NEW YORK (GenomeWeb News) – Genetic testing firm 23andMe said today it has received a $190,000 grant from the National Institutes of Health to validate its platform for pharmacogenomics research.
The Mountain View, Calif.-based company received the funding as part of the American Recovery and Reinvestment Act of 2009 from NIH's National Human Genome Research Institute.
The research arm of 23andMe will use the funding to research genetic factors underlying responses to three drug classes — non-steroidal anti-inflammatory drugs, protein-pump inhibitors used to treat gastroesophogeal reflux disease, and the blood thinner warfarin.

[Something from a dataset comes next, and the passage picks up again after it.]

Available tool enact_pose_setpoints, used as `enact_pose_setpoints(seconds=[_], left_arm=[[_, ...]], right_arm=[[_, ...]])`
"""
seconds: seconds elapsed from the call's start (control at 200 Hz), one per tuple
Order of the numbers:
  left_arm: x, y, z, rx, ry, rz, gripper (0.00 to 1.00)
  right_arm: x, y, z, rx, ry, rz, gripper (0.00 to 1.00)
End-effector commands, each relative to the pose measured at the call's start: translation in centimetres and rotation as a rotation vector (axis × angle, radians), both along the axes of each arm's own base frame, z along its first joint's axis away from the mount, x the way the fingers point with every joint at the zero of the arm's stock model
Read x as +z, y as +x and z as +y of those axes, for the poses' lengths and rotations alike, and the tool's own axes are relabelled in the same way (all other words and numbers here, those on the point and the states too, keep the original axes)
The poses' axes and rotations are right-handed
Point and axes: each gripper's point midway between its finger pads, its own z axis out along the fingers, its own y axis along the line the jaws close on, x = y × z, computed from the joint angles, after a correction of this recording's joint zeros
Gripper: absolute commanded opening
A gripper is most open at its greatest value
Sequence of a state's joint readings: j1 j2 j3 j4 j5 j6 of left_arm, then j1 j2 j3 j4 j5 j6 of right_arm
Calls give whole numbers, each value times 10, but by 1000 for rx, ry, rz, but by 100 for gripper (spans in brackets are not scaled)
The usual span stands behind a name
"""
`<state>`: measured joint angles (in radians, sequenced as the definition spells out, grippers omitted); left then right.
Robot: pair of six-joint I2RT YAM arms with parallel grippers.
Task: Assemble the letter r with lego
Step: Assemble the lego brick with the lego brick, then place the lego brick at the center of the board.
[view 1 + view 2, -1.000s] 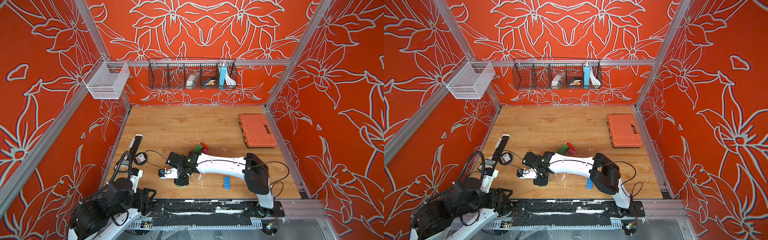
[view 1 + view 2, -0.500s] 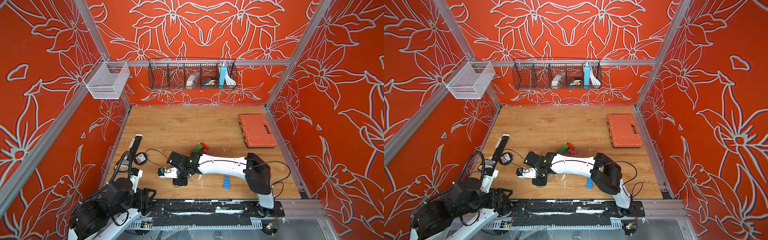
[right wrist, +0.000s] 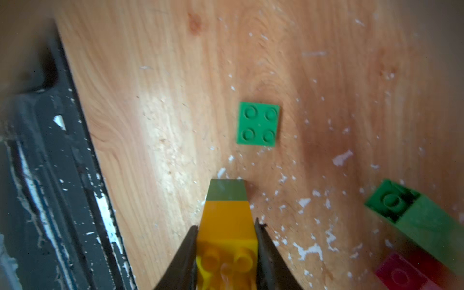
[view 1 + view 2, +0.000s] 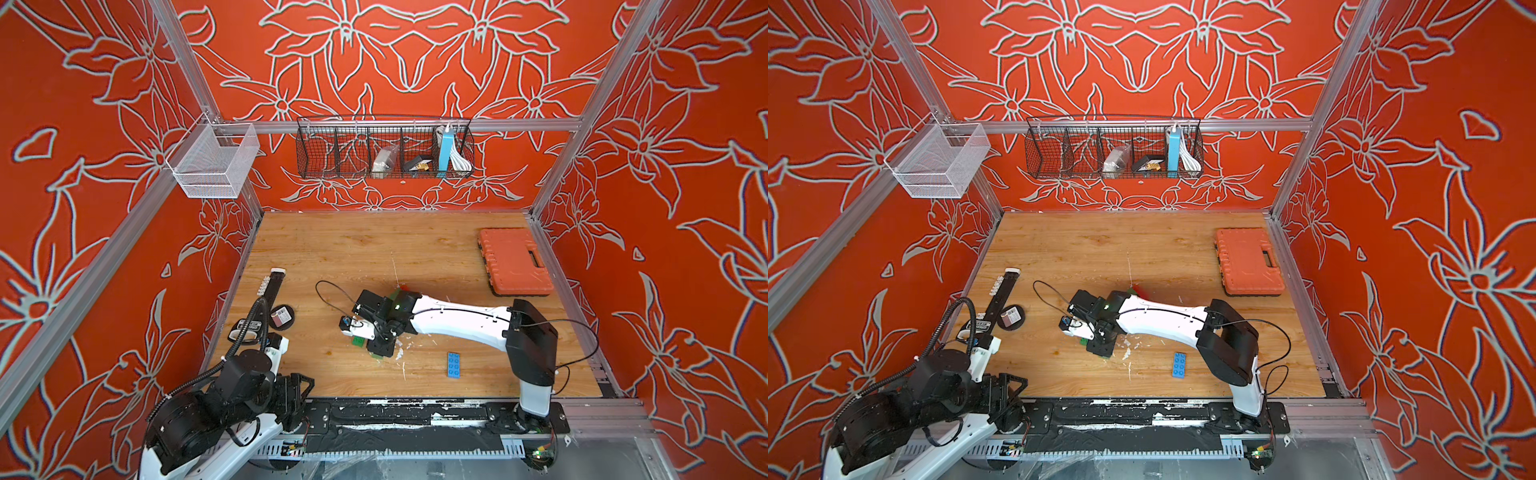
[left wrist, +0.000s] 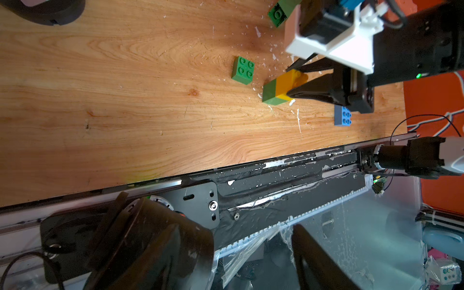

In the first phase of the project, the company will develop and validate web-based surveys assessing drug effectiveness and side effects experienced directly by its customers. In the second phase, 23andMe will assess the usefulness of this approach to determine whether it allows for the replication of previously known associations between responses to the three drug classes and variation between two genes, CYP2C9 and CYP2C19.
The company also will search for new genetic factors associated with response to the three drug classes.
"One of 23andMe's research goals is to identify novel pharmacogenetic associations using web-based phenotyping of efficacy and toxicity," Anne Wojcicki, co-founder and CEO of 23andMe, said in a statement. "If this project is successful in yielding replications, it will set the stage for rapid, well-powered and cost-effective research on many medications."